Task description ::
First find the line with "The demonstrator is" in the entries below, then set down exactly every line through the line with "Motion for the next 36", that line included.

Records for this exercise ::

**********

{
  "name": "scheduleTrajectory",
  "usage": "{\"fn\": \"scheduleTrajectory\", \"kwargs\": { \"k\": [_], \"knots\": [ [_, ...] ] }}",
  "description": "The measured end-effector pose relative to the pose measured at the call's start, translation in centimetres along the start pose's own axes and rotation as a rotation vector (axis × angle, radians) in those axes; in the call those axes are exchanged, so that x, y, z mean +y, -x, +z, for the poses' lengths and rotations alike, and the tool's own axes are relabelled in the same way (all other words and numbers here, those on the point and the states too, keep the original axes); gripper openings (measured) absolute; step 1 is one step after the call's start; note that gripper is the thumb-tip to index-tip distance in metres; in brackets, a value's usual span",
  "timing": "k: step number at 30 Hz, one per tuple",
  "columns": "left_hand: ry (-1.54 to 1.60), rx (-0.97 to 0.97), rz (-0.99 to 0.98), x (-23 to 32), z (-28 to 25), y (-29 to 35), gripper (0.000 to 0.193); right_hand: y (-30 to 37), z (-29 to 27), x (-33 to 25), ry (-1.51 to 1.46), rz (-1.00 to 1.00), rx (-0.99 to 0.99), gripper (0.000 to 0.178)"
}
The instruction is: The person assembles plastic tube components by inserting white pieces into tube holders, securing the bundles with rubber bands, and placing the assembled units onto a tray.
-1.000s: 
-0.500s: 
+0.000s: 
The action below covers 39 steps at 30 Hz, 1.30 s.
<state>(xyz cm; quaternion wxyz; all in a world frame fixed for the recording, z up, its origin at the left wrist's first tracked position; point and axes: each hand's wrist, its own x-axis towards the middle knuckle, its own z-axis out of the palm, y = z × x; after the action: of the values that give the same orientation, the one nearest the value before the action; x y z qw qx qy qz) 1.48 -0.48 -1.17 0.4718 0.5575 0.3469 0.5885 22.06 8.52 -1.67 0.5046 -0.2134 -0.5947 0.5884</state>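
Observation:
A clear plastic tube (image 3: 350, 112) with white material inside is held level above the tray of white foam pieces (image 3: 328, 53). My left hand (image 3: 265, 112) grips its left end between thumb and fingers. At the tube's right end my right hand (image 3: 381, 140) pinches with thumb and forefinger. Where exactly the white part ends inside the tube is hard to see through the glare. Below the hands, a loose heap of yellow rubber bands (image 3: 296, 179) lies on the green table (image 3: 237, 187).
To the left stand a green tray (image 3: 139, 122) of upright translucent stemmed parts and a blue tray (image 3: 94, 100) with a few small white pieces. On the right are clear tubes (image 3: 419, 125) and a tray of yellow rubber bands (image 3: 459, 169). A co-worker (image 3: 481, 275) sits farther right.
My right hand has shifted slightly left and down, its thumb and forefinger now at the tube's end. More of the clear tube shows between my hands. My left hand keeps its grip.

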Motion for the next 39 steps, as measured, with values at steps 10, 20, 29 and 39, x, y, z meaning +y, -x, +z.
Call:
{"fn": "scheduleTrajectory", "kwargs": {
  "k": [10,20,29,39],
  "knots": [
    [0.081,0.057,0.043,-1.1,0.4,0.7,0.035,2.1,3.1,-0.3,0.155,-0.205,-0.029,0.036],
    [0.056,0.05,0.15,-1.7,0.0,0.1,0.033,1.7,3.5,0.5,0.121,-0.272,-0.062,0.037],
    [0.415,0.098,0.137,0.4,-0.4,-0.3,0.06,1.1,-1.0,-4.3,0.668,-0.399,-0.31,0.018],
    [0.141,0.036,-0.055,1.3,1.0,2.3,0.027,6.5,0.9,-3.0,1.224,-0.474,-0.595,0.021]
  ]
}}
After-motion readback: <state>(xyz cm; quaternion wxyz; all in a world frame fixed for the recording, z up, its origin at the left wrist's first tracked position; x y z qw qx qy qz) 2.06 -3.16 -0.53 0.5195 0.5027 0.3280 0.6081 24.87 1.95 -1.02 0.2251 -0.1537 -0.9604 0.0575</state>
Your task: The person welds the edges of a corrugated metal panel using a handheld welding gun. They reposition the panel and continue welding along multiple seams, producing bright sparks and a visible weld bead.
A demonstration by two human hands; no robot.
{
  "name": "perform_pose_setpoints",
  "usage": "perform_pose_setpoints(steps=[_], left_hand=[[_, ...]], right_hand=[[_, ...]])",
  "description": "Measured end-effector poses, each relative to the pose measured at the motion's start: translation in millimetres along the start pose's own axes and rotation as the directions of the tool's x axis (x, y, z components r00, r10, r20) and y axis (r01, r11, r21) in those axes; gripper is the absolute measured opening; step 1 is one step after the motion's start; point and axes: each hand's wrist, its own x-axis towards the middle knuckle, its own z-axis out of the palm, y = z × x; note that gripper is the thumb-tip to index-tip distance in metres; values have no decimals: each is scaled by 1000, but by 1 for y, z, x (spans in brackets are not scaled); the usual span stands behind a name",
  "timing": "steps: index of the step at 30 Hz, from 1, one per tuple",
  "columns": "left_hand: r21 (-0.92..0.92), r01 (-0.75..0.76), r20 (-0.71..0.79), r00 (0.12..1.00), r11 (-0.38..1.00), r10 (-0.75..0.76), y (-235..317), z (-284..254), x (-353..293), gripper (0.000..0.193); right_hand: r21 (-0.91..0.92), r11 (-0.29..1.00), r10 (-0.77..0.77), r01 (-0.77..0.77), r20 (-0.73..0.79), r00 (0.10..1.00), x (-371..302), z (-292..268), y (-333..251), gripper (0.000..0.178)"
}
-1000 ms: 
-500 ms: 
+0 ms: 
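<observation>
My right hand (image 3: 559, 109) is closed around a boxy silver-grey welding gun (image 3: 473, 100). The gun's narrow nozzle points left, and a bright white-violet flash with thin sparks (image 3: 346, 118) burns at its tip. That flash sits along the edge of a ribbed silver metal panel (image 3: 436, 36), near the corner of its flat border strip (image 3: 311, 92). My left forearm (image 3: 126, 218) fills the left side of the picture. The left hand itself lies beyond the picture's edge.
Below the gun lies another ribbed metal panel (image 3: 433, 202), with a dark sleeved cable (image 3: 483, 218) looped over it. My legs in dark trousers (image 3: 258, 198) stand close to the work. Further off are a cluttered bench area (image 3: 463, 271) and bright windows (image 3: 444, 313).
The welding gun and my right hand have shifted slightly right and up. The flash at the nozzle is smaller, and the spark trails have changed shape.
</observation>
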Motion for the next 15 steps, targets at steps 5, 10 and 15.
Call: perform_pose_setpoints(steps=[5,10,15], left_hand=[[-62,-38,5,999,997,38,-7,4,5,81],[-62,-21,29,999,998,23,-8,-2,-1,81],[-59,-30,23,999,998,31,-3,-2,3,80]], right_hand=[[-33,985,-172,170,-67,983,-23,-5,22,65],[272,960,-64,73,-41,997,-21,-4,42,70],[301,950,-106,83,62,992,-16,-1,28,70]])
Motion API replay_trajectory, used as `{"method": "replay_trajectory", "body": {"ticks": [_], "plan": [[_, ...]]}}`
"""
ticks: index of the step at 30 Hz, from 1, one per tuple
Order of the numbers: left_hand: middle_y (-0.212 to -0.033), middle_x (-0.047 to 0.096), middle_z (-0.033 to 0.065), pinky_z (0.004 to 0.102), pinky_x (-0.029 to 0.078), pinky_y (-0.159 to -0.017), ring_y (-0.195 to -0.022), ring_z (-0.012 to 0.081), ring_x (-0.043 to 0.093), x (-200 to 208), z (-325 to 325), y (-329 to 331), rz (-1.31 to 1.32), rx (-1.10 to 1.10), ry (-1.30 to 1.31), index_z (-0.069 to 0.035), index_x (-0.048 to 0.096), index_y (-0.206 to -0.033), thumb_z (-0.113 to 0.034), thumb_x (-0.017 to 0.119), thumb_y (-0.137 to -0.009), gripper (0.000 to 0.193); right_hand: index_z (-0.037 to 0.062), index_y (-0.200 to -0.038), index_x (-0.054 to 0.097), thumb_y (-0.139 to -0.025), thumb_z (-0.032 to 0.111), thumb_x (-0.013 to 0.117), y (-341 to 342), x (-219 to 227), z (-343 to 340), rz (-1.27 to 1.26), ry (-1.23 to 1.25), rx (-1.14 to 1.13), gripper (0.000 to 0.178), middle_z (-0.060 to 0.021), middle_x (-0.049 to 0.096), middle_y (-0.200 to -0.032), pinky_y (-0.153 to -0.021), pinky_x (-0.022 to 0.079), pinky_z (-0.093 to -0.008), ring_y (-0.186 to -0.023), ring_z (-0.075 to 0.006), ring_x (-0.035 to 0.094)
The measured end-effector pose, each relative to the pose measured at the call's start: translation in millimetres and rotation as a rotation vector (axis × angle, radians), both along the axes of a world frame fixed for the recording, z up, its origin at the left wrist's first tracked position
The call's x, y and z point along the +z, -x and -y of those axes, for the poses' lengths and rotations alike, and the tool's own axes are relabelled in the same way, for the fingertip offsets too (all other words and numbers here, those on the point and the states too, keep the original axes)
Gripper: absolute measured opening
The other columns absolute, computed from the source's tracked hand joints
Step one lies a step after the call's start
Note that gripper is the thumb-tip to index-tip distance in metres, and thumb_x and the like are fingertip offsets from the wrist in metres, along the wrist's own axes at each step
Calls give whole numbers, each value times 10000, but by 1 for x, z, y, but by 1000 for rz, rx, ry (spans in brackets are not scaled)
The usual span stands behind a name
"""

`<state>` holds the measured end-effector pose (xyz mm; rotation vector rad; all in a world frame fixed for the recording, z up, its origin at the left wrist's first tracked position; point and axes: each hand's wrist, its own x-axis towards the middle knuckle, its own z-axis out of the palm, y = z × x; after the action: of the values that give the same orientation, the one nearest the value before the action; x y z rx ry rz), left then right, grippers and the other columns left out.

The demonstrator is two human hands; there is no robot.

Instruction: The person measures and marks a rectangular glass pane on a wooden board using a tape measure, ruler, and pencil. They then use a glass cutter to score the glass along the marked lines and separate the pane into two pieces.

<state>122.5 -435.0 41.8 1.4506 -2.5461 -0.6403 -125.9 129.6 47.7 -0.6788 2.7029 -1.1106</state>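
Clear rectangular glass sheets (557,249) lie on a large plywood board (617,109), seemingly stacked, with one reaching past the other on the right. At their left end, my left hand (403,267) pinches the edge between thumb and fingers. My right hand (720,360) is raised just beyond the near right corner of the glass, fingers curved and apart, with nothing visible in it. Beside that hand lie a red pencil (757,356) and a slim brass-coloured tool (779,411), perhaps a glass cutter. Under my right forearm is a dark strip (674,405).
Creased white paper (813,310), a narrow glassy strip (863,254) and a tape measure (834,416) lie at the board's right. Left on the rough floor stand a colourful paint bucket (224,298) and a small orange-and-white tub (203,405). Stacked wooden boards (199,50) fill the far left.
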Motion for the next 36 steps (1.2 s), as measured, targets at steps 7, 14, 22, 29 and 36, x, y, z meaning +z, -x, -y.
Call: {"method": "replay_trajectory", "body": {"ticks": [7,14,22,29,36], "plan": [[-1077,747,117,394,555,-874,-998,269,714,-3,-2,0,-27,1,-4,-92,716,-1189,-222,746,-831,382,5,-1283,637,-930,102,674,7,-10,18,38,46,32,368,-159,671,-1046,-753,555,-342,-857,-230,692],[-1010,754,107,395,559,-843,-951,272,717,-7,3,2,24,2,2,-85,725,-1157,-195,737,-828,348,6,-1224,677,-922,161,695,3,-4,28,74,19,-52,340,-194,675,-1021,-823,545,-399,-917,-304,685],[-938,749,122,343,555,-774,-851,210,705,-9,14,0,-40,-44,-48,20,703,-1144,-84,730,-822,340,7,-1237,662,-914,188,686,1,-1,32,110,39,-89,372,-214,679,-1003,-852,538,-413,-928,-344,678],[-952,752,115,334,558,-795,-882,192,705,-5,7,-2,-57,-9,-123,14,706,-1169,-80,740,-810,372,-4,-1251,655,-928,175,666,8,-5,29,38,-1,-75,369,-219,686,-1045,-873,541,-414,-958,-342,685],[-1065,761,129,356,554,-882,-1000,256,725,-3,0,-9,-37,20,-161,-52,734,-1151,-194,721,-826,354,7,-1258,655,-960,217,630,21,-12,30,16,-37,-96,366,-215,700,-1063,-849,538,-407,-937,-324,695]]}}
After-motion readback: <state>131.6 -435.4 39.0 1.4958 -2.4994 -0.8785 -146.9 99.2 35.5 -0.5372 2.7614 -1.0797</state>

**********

Response ::
The demonstrator is two human hands; there is no robot.

Instruction: The person measures and marks a rectangular glass pane on a wooden board using a tape measure, ruler, and pencil. They then use a glass cutter to score the glass along the marked lines and separate the pane into two pieces.

<state>122.5 -435.0 41.8 1.4506 -2.5461 -0.6403 -125.9 129.6 47.7 -0.6788 2.7029 -1.1106</state>
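Clear rectangular glass sheets (557,249) lie on a large plywood board (617,109), seemingly stacked, with one reaching past the other on the right. At their left end, my left hand (403,267) pinches the edge between thumb and fingers. My right hand (720,360) is raised just beyond the near right corner of the glass, fingers curved and apart, with nothing visible in it. Beside that hand lie a red pencil (757,356) and a slim brass-coloured tool (779,411), perhaps a glass cutter. Under my right forearm is a dark strip (674,405).
Creased white paper (813,310), a narrow glassy strip (863,254) and a tape measure (834,416) lie at the board's right. Left on the rough floor stand a colourful paint bucket (224,298) and a small orange-and-white tub (203,405). Stacked wooden boards (199,50) fill the far left.
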Motion for the next 36 steps (1.2 s), as measured, targets at steps 7, 14, 22, 29 and 36, x, y, z meaning +z, -x, -y.

The exercise is complete as it stands.